**Assignment:** Please reproduce the entries exactly as they appear below, but not the pictures.

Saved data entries

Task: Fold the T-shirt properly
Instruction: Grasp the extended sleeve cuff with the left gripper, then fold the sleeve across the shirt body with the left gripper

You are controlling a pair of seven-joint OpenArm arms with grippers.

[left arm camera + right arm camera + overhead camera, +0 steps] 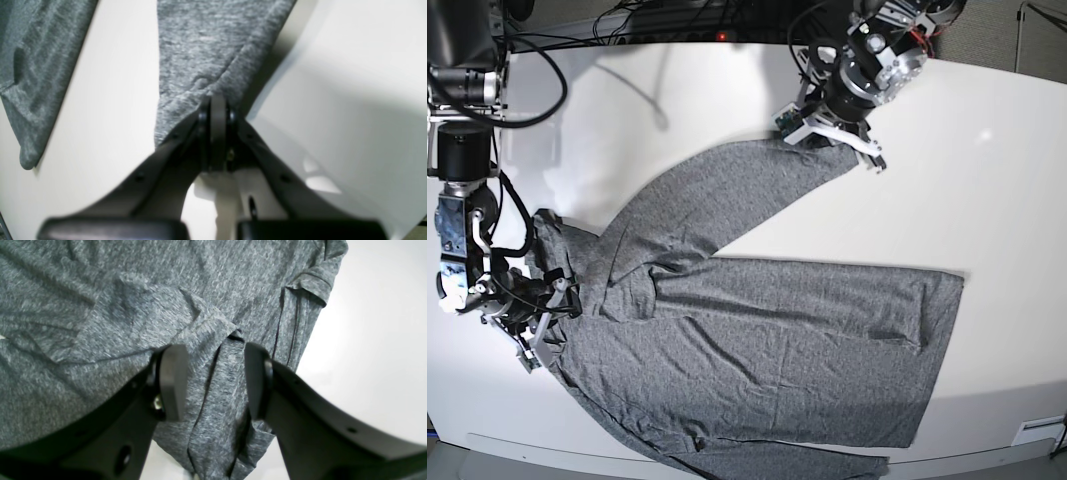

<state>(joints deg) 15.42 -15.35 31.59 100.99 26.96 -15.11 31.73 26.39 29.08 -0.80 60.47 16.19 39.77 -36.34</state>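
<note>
The heather-grey T-shirt (757, 330) lies spread across the white tabletop (987, 150), its body reaching toward the right side of the base view and its hem end near the lower right. One long sleeve (727, 195) runs diagonally up from the shoulder area to the far edge of the tabletop, where the left tool (832, 128) meets its cuff end.

In the left wrist view the left tool (217, 110) has its two fingers pressed together, pinching the end of the sleeve (206, 50), which stretches away from it over the tabletop (113, 100). Another fold of grey fabric lies apart at the left edge of that view.

The right tool (532, 300) sits at the shirt's shoulder and collar region on the left side of the base view. In the right wrist view its fingers (173, 380) stand wide apart, one on each side of a creased fold with a seam (217, 373), gripping nothing. Bare tabletop (367, 340) shows to the right of the cloth.
</note>
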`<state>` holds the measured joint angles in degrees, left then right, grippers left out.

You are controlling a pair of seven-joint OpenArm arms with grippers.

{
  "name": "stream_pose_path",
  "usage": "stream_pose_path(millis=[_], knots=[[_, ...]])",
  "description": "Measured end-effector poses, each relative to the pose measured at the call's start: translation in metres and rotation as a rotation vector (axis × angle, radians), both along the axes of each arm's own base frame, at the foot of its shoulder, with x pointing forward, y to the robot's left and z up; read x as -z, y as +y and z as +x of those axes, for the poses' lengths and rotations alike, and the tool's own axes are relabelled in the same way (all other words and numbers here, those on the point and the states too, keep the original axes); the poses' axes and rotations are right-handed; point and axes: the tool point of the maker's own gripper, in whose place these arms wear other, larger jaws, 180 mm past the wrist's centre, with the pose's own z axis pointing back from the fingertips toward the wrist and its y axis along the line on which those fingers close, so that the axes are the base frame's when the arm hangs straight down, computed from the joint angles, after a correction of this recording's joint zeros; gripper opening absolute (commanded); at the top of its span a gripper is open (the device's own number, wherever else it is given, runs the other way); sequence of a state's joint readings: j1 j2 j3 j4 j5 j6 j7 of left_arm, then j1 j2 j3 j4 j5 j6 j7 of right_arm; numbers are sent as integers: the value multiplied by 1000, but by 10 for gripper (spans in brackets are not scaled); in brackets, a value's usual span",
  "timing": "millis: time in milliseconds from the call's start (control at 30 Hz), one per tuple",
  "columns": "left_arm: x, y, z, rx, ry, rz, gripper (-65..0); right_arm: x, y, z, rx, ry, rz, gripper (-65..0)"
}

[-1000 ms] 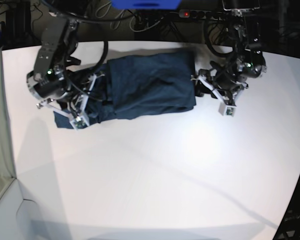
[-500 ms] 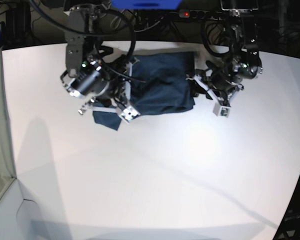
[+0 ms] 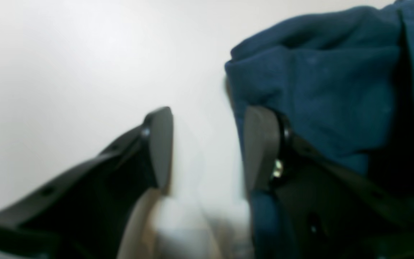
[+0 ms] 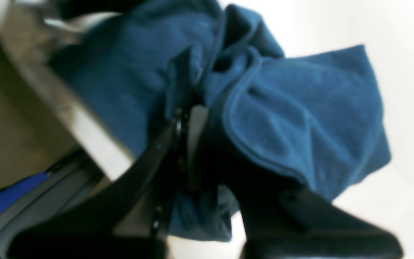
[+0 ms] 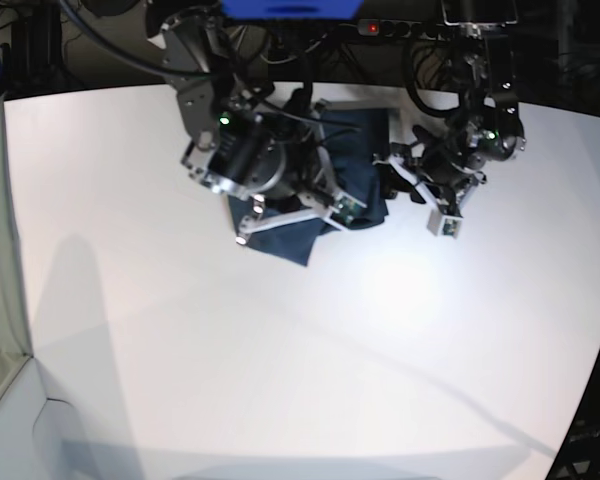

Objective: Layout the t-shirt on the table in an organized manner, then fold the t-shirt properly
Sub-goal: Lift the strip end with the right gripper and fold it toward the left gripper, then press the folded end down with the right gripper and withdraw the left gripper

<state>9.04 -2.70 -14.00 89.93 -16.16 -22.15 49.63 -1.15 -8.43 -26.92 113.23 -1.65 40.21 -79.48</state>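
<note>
shirt (image 5: 365, 165): bunched at far edge of surface (image 5: 280, 380), between both arms | right fingers (image 4: 192, 118): pinching a shirt fold, lifted over the pile | left fingers (image 3: 207, 144): spread, empty, shirt just beside one finger | nearer arm: right, judged mid-fold

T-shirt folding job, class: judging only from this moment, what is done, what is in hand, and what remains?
Done: the t-shirt lies on the table, narrowed to a strip. In hand: the right gripper is shut on a bunch of cloth, carrying one end over the rest, while the left gripper waits open by the other edge. Left: laying the fold down, then smoothing it.
</note>
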Motion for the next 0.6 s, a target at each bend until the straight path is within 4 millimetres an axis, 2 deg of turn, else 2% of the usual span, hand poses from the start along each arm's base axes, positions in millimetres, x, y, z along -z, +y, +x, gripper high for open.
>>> stream_pose_path(millis=[167, 300, 433, 533, 600], knots=[[0, 1, 0, 1, 1, 0, -334, 14, 19, -7, -47, 33, 47, -650], [-3, 6, -4, 13, 7, 31, -334, 31, 20, -11, -58, 82, 24, -650], [-5, 7, -12, 22, 18, 52, -334, 39, 21, -2, -69, 95, 0, -650], [-11, 9, -9, 23, 0, 61, -334, 41, 21, 0, -70, 99, -7, -650], [-12, 20, -10, -6, -2, 60, -334, 40, 21, 1, -70, 96, -6, -650]])
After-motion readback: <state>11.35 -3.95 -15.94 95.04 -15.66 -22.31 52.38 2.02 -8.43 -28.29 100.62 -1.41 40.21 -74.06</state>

**Exercise answer:**
Task: Fold the T-shirt properly
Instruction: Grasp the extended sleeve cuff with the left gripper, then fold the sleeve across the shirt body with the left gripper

You are controlling a pair of seven-joint OpenArm arms with grippers.

[left arm camera + right arm camera + overhead camera, +0 steps] 

<state>(joints deg) 15.42 -15.35 31.59 100.99 26.96 -15.11 31.73 26.39 29.08 -0.80 60.47 16.19 39.77 -36.34</state>
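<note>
The heather-grey T-shirt (757, 330) lies spread across the white tabletop (987, 150), its body reaching toward the right side of the base view and its hem end near the lower right. One long sleeve (727, 195) runs diagonally up from the shoulder area to the far edge of the tabletop, where the left tool (832, 128) meets its cuff end.

In the left wrist view the left tool (217, 110) has its two fingers pressed together, pinching the end of the sleeve (206, 50), which stretches away from it over the tabletop (113, 100). Another fold of grey fabric lies apart at the left edge of that view.

The right tool (532, 300) sits at the shirt's shoulder and collar region on the left side of the base view. In the right wrist view its fingers (173, 380) stand wide apart, one on each side of a creased fold with a seam (217, 373), gripping nothing. Bare tabletop (367, 340) shows to the right of the cloth.
</note>
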`<state>` holds the measured joint angles in degrees, left then right, grippers left out.

You are controlling a pair of seven-joint OpenArm arms with grippers.

{
  "name": "stream_pose_path",
  "usage": "stream_pose_path(millis=[_], knots=[[_, ...]])",
  "description": "Measured end-effector poses, each relative to the pose measured at the call's start: translation in metres and rotation as a rotation vector (axis × angle, radians), both along the axes of each arm's own base frame, at the foot of its shoulder, with x pointing forward, y to the robot's left and z up; read x as -z, y as +y and z as +x of those axes, for the poses' lengths and rotations alike, and the tool's own axes are relabelled in the same way (all other words and numbers here, those on the point and the states too, keep the original axes); the poses' axes and rotations are right-handed; point and axes: the tool point of the maker's own gripper, in whose place these arms wear other, larger jaws, 180 mm past the wrist's centre, with the pose's own z axis pointing back from the fingertips toward the wrist and its y axis along the line on which those fingers close, so that the axes are the base frame's when the arm hangs straight down, computed from the joint angles, after a correction of this recording's joint zeros; gripper opening absolute (commanded); at the top of its span a gripper is open (the device's own number, wherever else it is given, runs the other way); sequence of a state's joint readings: j1 j2 j3 j4 j5 j6 j7 of left_arm, then j1 j2 j3 j4 j5 j6 j7 of right_arm; numbers are sent as integers: the value multiplied by 1000, but by 10 for gripper (spans in brackets are not scaled); in brackets, a value's usual span",
  "timing": "millis: time in milliseconds from the call's start (control at 30 Hz), one per tuple",
  "columns": "left_arm: x, y, z, rx, ry, rz, gripper (-65..0); right_arm: x, y, z, rx, ry, rz, gripper (-65..0)"
}

[-1000 ms] 
[-500 ms] 
[+0 ms] 
[+0 ms] 
[+0 ms] 

Objective: Layout the t-shirt on the table in an organized manner, then fold the t-shirt properly
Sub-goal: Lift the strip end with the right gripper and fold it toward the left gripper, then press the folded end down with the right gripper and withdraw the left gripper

<state>9.04 -2.70 -14.00 89.93 -16.16 -22.15 49.63 -1.15 -8.43 -26.92 113.23 -1.65 40.21 -79.48</state>
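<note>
shirt (image 5: 365, 165): bunched at far edge of surface (image 5: 280, 380), between both arms | right fingers (image 4: 192, 118): pinching a shirt fold, lifted over the pile | left fingers (image 3: 207, 144): spread, empty, shirt just beside one finger | nearer arm: right, judged mid-fold

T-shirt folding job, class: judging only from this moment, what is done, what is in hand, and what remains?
Done: the t-shirt lies on the table, narrowed to a strip. In hand: the right gripper is shut on a bunch of cloth, carrying one end over the rest, while the left gripper waits open by the other edge. Left: laying the fold down, then smoothing it.
</note>
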Motion for the next 0.6 s, a target at each bend until the straight path is within 4 millimetres an axis, 2 deg of turn, else 2% of the usual span, hand poses from the start along each arm's base axes, positions in millimetres, x, y, z along -z, +y, +x, gripper high for open.
>>> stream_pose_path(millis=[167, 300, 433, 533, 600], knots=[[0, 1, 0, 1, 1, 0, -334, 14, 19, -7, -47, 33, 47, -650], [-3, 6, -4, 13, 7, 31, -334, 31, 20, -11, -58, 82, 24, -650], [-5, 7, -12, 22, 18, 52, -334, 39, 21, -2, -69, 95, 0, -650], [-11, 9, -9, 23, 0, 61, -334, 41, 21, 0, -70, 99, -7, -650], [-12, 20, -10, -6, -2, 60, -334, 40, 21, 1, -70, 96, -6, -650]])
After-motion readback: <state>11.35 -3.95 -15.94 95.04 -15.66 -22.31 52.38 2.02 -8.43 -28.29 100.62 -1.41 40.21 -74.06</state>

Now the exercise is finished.